1829494 Members
1369 Online
109991 Solutions
New Discussion

Re: Lost / partition

 
Neme
Advisor

Lost / partition

I have lots of customers (in different cities) that have linux installed (fedora core 3 , mandrake 10, 10.1, 10.2) and working. The machines stopped to work with the same error. When I try to reinitialize the system, the following message appears:

No inittab found
Enter your runlevel

And when I try to boot with runlevel 3, 0, 5, it didn't work. I boot the machine with the rescue option and fortunately my data partition (that I've created in another partition) was there. Only the root partition was lost. The /etc directory only have some files.
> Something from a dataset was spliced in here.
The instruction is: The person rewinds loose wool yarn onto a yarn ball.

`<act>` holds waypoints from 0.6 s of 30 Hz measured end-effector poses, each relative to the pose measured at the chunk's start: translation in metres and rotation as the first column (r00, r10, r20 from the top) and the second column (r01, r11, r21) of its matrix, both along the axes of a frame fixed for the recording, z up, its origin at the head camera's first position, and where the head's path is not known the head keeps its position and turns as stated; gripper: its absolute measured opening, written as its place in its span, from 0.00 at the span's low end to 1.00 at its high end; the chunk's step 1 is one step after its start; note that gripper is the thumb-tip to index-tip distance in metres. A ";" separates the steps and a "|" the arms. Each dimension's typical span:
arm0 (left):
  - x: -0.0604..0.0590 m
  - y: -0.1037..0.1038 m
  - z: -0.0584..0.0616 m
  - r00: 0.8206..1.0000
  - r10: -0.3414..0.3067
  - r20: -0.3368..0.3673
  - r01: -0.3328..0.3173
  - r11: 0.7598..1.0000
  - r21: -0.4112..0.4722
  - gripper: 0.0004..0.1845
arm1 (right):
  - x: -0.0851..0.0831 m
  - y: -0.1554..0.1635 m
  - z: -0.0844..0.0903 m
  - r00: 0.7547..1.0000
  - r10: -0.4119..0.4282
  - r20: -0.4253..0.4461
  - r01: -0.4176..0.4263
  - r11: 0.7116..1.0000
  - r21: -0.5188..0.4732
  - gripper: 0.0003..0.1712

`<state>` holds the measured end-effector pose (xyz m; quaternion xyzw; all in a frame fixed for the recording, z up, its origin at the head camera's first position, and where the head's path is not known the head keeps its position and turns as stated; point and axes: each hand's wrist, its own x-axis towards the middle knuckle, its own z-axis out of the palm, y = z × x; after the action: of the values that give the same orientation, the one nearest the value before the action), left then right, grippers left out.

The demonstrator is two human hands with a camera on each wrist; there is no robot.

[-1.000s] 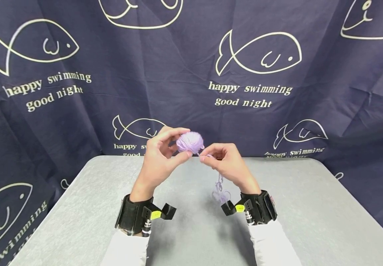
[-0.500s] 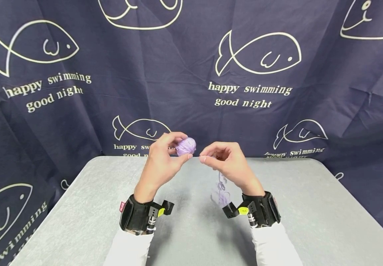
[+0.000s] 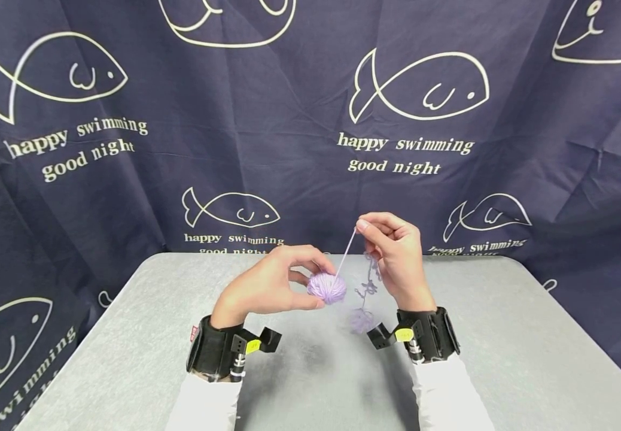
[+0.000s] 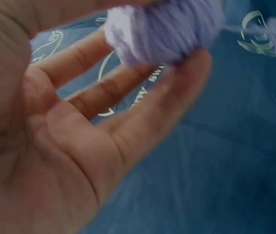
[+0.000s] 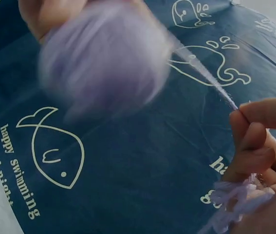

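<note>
Left hand pinches a lilac yarn ball at its fingertips above the grey bench; right hand, higher, pinches its taut strand.

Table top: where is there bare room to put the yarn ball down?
The grey table is bare right of the right hand and left of the left hand, out to both edges. It is crowded at the middle: yarn ball, taut strand, and loose yarn dangling below the right hand.
</note>
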<state>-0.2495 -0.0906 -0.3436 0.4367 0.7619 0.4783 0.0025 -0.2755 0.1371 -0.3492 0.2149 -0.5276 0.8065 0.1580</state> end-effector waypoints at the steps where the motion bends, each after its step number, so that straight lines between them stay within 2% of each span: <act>1: 0.001 0.000 0.001 0.999 -0.032 0.014 0.031 0.999 0.034 0.22 | -0.001 0.000 0.000 1.000 -0.002 0.010 0.002 1.000 -0.003 0.13; 3: 0.002 0.000 0.003 0.995 -0.091 0.034 0.087 0.990 0.114 0.23 | -0.001 0.000 -0.002 1.000 -0.007 0.025 0.007 1.000 0.005 0.12; 5: 0.002 0.000 0.004 0.989 -0.143 0.037 0.132 0.971 0.201 0.23 | -0.002 0.000 -0.003 0.999 -0.010 0.030 0.009 1.000 0.026 0.11; 7: 0.003 0.001 0.005 0.984 -0.176 0.027 0.160 0.941 0.298 0.24 | -0.003 0.000 -0.004 0.999 -0.015 0.030 0.013 0.998 0.062 0.10; 9: 0.003 0.002 0.006 0.983 -0.185 0.009 0.166 0.901 0.400 0.25 | -0.003 -0.001 -0.005 0.999 -0.022 0.024 0.019 0.993 0.118 0.08; 14: 0.001 0.010 0.007 0.995 -0.096 -0.033 0.096 0.772 0.628 0.26 | -0.002 -0.005 -0.007 1.000 -0.017 0.010 0.013 0.953 0.302 0.05; 18: 0.001 0.014 0.008 1.000 0.024 -0.011 -0.008 0.683 0.730 0.26 | 0.002 -0.009 -0.007 1.000 0.001 -0.021 0.009 0.900 0.436 0.03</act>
<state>-0.2490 -0.0763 -0.3358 0.3996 0.5126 0.7376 -0.1829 -0.2739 0.1284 -0.3561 0.2521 -0.6934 0.6655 0.1130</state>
I mount the / partition and the /data partition. Only the / partition was compromised. The /data partion was ok. Then I installed again withot formating the data partition, restore the /etc from my backup and it goes fine.
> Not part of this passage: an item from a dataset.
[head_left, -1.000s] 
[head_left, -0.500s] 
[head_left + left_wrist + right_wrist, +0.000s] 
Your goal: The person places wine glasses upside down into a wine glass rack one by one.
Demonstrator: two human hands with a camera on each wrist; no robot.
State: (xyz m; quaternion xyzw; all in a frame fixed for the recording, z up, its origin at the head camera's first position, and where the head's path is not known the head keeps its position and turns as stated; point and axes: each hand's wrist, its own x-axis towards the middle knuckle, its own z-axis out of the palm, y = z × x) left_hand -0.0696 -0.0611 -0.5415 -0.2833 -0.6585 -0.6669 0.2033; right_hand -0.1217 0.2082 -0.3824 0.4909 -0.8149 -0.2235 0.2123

But I don't know what's going on. Why suddenly the machines lost the inittab and / partiton? I look at the messages and nothing related to the problem appears. Once I try to repeat the problem with one machine at my office and I find the same error trying to use cups lots of times in a recursive shell, but it was only 1 time.

The hardware is different, i.e., one machine has scsi, another ide or sata, dell machines, ibm machines, out of brand machines, kernel 2.4 or 2.6.

They run only dataflex , and some use only a server in a lan environment (The users only access the server via putty on windows machines or ssh on linux machines), they don't have internet access.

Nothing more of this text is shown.